Task to complete: Below is a listing from which only part is wanted; return exactly the lines from the one with "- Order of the" up to and including the one with "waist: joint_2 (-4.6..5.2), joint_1".

Source material:
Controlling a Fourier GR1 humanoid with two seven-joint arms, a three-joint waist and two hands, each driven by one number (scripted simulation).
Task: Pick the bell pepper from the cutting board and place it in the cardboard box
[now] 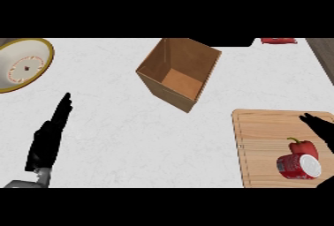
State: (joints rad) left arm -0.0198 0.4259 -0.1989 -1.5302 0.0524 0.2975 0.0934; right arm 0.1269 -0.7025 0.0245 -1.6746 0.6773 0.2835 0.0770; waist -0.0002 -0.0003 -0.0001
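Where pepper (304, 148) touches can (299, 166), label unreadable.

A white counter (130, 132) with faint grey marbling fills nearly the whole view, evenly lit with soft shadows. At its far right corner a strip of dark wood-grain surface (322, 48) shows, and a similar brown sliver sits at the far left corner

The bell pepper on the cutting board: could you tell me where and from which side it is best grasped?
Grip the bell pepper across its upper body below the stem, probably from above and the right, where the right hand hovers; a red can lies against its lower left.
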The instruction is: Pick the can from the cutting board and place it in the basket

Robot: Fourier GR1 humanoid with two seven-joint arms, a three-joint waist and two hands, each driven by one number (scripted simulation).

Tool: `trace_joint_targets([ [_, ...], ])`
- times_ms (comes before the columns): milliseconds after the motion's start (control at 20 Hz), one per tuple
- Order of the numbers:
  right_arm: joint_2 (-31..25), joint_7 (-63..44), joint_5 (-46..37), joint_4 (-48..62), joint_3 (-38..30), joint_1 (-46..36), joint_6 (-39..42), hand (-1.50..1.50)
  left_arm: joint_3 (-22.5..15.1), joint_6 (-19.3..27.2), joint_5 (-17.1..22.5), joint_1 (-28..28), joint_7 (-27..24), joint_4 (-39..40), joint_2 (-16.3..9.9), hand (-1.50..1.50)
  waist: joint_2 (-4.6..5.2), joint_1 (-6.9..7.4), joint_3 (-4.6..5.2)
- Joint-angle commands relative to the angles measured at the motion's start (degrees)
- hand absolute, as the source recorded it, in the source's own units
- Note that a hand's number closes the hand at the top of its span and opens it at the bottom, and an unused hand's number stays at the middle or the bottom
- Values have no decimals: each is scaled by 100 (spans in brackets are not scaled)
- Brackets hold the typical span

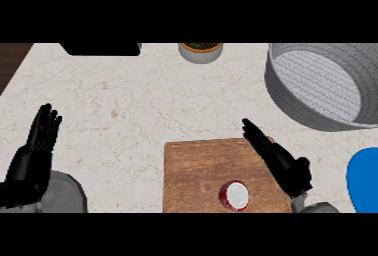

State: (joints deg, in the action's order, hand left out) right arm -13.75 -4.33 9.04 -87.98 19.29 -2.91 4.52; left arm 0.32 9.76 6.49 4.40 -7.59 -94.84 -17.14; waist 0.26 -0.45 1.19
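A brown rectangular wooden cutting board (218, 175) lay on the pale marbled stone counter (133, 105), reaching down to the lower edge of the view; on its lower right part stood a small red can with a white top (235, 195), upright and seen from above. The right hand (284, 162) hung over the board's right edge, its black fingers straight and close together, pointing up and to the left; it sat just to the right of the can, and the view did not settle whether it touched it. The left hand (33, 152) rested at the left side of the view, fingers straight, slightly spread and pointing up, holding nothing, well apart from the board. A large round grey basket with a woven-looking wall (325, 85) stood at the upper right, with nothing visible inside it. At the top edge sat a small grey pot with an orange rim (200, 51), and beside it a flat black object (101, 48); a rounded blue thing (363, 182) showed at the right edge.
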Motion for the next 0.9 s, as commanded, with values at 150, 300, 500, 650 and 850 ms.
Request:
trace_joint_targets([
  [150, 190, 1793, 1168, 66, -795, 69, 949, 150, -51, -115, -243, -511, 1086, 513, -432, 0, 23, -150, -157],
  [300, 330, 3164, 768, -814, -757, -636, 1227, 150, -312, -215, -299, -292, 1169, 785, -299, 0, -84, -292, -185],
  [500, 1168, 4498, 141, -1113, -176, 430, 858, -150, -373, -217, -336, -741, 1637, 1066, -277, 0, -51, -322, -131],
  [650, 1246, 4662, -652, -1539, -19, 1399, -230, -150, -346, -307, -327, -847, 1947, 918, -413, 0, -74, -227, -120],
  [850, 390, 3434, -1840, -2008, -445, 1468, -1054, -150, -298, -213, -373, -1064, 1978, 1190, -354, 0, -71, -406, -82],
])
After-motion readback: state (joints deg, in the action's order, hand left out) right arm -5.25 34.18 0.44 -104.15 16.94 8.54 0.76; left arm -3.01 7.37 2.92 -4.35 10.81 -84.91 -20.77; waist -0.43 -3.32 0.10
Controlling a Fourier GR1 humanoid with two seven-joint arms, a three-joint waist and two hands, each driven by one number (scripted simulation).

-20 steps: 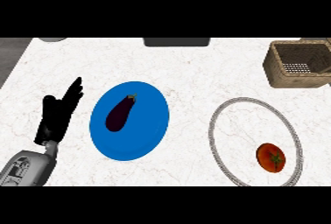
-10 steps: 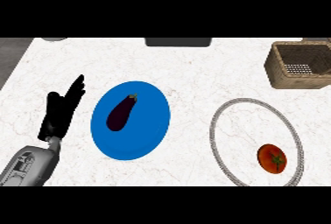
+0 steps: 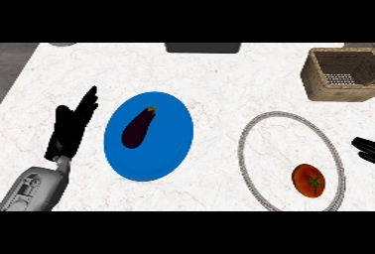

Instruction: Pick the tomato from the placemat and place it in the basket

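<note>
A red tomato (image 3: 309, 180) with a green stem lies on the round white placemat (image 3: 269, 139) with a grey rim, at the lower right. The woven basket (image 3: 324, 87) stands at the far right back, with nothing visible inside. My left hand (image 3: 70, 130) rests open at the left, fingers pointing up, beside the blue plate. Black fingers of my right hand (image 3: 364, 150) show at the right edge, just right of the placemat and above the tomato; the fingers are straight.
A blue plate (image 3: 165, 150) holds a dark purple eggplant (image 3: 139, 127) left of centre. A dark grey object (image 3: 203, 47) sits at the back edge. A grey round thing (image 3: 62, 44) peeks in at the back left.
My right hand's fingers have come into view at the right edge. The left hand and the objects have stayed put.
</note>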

Task result:
- Order of the numbers:
  right_arm: joint_2 (-31..25), joint_7 (-63..44), joint_5 (-46..37), joint_4 (-48..62), joint_3 (-38..30), joint_1 (-46..36), joint_6 (-39..42), hand (-1.50..1.50)
  left_arm: joint_3 (-22.5..15.1), joint_6 (-19.3..27.2), joint_5 (-17.1..22.5), joint_1 (-28..28), joint_7 (-27..24), joint_4 (-39..40), joint_2 (-16.3..9.9), hand (-1.50..1.50)
  waist: joint_2 (-4.6..5.2), joint_1 (-6.9..7.4), joint_3 (-4.6..5.2)

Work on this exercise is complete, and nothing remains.